Evren Nasıl Oluştu
Evrenin Büyük Patlama’yla oluştuğunu biliyoruz. Ancak Büyük Patlama’yı adının düşündürdüğü gibi “büyük bir patlama” olarak düşünmemek gerekiyor. Büyük Patlama’yı uzayda patlayan ve ortalığı darmadağın eden bir bomba gibi hayal edince işler karışıyor. Çünkü evrenin kendisi Büyük Patlama’yla oluştu. Yani uzay, zaman, madde ve enerji bu sırada oluştu. Evrenin ortaya çıkışını ve genişlemesini açıklayan Büyük Patlama kuramına belki de başka bir ad bulmak gerekiyor, çünkü aslında bu kuram Büyük Patlama anını değil daha sonrasında neler olduğunu açıklıyor.
Aslında Büyük Patlama anında ne olduğunu tam olarak bilemiyoruz. Saniyenin hayal edemeyeceğimizkadar küçük bir dilimi kadar süren ilk aşamada ve öncesinde neler olduğunu anlayamıyoruz. Belki de hiçbir zaman tam olarak anlayamayacağız. Kuantum belirsizlik kuramı, geçici enerji kabarcıklarının ya da parçacık-karşı parçacık gibi parçacık çiftlerinin ortaya çıkmasına olanak tanır. Fizikçiler bu tabiri sevmese de, bunlar “hiç yoktan” ortaya çıkabilir, ama kısa sürede kaybolurlar.
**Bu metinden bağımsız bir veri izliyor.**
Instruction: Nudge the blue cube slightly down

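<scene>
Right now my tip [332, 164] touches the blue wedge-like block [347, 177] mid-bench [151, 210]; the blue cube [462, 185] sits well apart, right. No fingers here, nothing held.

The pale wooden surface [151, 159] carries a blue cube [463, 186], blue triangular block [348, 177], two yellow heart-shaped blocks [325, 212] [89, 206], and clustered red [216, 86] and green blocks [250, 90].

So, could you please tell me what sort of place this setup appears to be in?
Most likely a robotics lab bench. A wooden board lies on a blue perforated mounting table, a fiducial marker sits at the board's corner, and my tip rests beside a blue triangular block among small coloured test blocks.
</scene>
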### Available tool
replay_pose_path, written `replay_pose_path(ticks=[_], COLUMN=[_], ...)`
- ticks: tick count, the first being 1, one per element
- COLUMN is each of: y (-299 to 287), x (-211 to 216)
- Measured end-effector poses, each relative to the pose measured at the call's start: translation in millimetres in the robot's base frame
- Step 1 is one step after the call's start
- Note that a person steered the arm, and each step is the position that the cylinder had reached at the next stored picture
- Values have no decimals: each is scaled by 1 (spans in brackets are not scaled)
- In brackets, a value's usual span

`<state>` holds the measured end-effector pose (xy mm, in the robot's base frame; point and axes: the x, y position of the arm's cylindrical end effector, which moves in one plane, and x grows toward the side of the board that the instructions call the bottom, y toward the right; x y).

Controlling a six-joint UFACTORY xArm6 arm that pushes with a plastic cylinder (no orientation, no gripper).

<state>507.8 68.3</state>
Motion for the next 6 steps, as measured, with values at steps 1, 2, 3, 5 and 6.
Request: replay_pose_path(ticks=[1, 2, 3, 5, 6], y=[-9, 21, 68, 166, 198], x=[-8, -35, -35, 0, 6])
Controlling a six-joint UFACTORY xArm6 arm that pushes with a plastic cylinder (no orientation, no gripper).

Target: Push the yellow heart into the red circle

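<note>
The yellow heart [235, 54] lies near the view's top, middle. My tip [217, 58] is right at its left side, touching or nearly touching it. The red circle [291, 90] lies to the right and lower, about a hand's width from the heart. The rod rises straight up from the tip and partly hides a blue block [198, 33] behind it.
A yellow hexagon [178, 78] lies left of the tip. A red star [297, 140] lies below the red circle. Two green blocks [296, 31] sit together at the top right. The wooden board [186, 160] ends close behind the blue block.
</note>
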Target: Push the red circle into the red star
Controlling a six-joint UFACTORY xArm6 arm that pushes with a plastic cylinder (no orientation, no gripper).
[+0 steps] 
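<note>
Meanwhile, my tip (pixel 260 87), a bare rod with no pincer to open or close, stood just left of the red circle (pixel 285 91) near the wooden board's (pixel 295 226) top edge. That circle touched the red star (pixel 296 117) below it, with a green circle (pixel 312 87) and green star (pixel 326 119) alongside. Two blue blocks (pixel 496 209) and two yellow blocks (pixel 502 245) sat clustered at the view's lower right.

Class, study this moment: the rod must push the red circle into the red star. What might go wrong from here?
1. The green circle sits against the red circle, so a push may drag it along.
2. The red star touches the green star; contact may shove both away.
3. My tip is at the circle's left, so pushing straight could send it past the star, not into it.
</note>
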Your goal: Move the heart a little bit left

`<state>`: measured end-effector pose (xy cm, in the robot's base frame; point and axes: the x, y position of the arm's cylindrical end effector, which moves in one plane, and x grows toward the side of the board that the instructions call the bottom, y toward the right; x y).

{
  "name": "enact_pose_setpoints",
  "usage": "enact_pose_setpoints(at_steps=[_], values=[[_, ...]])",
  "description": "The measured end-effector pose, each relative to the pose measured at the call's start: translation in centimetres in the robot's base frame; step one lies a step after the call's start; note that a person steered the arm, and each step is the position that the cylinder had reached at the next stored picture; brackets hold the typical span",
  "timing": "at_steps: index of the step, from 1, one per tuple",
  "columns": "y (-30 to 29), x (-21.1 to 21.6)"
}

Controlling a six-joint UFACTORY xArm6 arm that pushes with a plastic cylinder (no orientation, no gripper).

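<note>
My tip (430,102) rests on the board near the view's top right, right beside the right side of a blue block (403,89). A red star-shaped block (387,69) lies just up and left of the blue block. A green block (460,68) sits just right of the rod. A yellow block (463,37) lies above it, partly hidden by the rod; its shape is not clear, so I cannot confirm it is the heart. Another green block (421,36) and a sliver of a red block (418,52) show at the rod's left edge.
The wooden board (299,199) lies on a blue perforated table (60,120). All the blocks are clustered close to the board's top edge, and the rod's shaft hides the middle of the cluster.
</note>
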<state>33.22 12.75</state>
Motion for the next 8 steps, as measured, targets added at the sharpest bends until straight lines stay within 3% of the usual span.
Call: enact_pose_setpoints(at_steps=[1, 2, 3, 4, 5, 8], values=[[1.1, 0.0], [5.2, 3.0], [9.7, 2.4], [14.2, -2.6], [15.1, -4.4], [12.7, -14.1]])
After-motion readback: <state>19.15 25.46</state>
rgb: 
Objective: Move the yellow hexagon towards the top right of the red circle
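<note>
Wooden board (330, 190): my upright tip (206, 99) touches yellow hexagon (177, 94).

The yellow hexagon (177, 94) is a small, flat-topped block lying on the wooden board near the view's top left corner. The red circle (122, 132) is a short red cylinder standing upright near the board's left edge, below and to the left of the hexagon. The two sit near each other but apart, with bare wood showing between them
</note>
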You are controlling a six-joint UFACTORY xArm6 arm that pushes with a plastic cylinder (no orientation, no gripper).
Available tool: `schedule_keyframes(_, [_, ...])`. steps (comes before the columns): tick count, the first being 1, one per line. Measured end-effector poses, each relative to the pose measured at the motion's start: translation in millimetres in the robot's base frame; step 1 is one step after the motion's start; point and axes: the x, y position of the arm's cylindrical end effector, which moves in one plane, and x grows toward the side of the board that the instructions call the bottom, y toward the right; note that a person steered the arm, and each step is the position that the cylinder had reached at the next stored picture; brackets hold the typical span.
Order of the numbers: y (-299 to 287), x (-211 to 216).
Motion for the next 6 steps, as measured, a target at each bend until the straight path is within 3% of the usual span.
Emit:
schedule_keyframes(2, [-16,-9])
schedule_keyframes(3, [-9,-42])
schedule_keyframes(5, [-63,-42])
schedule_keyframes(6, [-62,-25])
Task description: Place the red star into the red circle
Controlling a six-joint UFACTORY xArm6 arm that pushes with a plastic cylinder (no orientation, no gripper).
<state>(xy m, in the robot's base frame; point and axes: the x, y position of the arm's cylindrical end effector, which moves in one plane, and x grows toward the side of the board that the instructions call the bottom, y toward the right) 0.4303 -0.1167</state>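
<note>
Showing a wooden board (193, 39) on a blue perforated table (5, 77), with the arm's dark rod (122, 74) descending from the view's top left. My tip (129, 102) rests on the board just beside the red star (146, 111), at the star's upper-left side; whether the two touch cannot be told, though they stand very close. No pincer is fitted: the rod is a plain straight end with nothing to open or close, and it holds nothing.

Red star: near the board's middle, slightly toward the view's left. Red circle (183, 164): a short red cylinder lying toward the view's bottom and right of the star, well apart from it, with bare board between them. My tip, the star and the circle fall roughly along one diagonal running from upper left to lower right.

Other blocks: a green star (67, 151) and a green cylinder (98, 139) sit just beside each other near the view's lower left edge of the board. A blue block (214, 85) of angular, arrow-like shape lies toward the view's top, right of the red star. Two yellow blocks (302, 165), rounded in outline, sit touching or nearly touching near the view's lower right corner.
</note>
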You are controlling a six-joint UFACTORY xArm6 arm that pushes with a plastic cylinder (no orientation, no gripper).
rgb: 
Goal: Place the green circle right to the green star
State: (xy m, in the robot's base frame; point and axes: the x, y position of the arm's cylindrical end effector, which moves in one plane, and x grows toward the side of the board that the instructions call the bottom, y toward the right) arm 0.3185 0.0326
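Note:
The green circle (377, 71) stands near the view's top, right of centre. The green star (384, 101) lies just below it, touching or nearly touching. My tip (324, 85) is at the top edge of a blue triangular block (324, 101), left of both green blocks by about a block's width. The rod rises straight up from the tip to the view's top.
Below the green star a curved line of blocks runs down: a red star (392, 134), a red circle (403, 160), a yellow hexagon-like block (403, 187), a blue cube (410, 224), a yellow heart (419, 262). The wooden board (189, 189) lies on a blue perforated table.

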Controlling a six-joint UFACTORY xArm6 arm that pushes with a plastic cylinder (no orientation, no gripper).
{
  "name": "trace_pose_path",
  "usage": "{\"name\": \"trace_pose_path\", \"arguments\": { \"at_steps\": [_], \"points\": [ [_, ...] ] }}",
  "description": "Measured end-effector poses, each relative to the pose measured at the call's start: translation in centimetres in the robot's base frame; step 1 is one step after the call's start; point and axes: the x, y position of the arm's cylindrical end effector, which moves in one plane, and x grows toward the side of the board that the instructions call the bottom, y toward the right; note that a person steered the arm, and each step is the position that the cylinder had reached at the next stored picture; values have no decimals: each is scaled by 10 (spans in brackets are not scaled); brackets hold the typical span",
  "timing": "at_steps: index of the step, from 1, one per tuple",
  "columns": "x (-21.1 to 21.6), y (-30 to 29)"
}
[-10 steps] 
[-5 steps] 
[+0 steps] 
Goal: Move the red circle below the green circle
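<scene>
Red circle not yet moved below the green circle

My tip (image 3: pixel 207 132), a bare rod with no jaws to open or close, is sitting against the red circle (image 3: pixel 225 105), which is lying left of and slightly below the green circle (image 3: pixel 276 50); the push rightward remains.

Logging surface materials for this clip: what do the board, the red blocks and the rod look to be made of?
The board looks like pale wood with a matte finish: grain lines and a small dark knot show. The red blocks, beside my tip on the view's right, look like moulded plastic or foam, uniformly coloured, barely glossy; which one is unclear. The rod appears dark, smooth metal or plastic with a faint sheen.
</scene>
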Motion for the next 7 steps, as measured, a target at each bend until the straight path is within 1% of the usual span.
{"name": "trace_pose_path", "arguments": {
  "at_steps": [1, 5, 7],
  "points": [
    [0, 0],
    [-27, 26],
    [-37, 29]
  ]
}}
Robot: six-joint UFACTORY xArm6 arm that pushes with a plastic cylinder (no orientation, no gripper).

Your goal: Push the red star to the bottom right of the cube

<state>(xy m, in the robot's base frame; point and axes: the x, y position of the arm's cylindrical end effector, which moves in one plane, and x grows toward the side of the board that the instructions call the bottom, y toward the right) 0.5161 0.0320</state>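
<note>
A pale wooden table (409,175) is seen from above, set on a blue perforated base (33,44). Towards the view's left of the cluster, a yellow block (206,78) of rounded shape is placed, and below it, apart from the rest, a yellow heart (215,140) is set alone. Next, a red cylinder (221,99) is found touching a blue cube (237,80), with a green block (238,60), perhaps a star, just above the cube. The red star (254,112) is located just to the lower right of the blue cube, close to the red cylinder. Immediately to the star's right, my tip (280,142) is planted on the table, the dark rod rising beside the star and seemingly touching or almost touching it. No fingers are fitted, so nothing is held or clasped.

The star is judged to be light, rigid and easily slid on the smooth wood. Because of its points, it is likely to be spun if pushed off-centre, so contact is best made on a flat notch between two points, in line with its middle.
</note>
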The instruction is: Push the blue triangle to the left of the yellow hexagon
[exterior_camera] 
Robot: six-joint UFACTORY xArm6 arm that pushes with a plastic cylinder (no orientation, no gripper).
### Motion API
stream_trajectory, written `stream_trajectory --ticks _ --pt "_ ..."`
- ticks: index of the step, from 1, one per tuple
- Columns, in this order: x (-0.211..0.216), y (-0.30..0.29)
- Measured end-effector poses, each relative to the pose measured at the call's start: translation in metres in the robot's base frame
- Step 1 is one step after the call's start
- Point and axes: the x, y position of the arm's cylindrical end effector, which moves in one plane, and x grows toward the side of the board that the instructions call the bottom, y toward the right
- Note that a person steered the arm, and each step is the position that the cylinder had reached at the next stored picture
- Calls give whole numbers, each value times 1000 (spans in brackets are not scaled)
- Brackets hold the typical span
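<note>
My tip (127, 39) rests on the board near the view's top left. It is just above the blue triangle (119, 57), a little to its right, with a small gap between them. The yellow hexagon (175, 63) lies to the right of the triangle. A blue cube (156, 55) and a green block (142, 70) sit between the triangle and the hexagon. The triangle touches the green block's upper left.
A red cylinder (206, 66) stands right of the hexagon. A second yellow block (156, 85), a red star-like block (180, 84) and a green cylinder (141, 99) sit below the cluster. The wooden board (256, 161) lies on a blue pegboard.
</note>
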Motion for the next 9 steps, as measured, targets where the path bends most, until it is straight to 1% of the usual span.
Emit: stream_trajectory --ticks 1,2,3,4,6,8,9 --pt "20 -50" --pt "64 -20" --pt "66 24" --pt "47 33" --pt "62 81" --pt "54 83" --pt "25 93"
Enerjileri ne kadar düşük olursa o kadar uzun süre varolurlar. 1970’lerde Edward Tryon adlı bir bilim insanı, evrenin de kuantum dalgalanmasıyla ortaya çıkmış olabileceğini öne sürmüştü. Tryon, kütleçekim alanının enerjisinin negatif, maddenin içerdiği enerjinin de pozitif olduğuna ve bunların birbirini dengeliyor olabileceğine dikkat çekmişti. Evren bu şekilde bir “kuantum kabarcığından” ortaya çıktıysa, karadeliklerden bildiğimiz kadarıyla, içerdiği aşırı derecede yoğun maddenin kütleçekiminin etkisiyle anında çökmesi beklenirdi. Bundan tek kurtuluş yolu, Büyük Patlama’dan çok kısa süre sonra evrenin büyük bir kuvvetle, çok hızlı bir şekilde daha büyük bir boyuta şişmesi olarak görünüyordu. 1980 yılında ünlü evrenbilimci Alan Guth’un ortaya attığı Şişme Kuramı, Büyük Patlama kuramıyla ilintili bu ve bunun gibi birçok soruyu ortadan kaldırdı. Bu kurama göre evren Büyük Patlama’dan 10-36 saniye sonra aniden bir proton boyutundan greyfurt boyutuna büyümüştü.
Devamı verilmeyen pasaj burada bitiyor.